Work task
Identify all lines of the data containing the string "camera" and copy them.

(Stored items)
↓↓↓
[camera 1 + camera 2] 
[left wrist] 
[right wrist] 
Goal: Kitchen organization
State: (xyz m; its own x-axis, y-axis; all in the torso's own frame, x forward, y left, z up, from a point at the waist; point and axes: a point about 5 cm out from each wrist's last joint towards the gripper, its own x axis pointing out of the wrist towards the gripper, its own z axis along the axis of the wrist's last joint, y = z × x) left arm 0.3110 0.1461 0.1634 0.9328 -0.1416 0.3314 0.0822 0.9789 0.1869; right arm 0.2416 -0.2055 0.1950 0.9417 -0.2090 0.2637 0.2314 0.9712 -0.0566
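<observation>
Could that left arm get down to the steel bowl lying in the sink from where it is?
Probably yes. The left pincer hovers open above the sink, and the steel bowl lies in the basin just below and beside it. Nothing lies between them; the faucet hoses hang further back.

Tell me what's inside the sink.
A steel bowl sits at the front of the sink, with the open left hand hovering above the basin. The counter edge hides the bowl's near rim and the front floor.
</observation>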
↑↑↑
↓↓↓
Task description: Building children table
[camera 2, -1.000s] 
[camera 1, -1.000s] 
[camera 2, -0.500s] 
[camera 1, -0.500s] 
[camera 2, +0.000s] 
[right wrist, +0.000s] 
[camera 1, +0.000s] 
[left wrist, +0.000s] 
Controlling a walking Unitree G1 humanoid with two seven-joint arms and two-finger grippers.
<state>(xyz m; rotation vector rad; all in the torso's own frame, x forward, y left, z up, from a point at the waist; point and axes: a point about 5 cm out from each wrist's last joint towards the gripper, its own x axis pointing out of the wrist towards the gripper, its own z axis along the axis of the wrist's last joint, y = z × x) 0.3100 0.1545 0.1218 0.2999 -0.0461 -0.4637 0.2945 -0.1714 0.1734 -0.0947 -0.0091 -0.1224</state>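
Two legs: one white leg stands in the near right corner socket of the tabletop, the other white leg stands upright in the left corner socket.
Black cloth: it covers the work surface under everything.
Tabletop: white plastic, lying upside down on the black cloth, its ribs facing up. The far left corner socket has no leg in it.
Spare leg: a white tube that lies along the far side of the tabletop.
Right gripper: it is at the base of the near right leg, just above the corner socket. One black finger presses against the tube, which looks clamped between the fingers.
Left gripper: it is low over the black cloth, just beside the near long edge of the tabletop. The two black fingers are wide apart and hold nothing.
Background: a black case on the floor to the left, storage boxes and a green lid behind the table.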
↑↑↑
Solution for this task
[camera 1 + camera 2] 
[camera 2, -1.000s] 
[camera 1, -1.000s] 
[camera 2, -0.500s] 
[camera 1, -0.500s] 
[camera 2, +0.000s] 
[camera 1, +0.000s] 

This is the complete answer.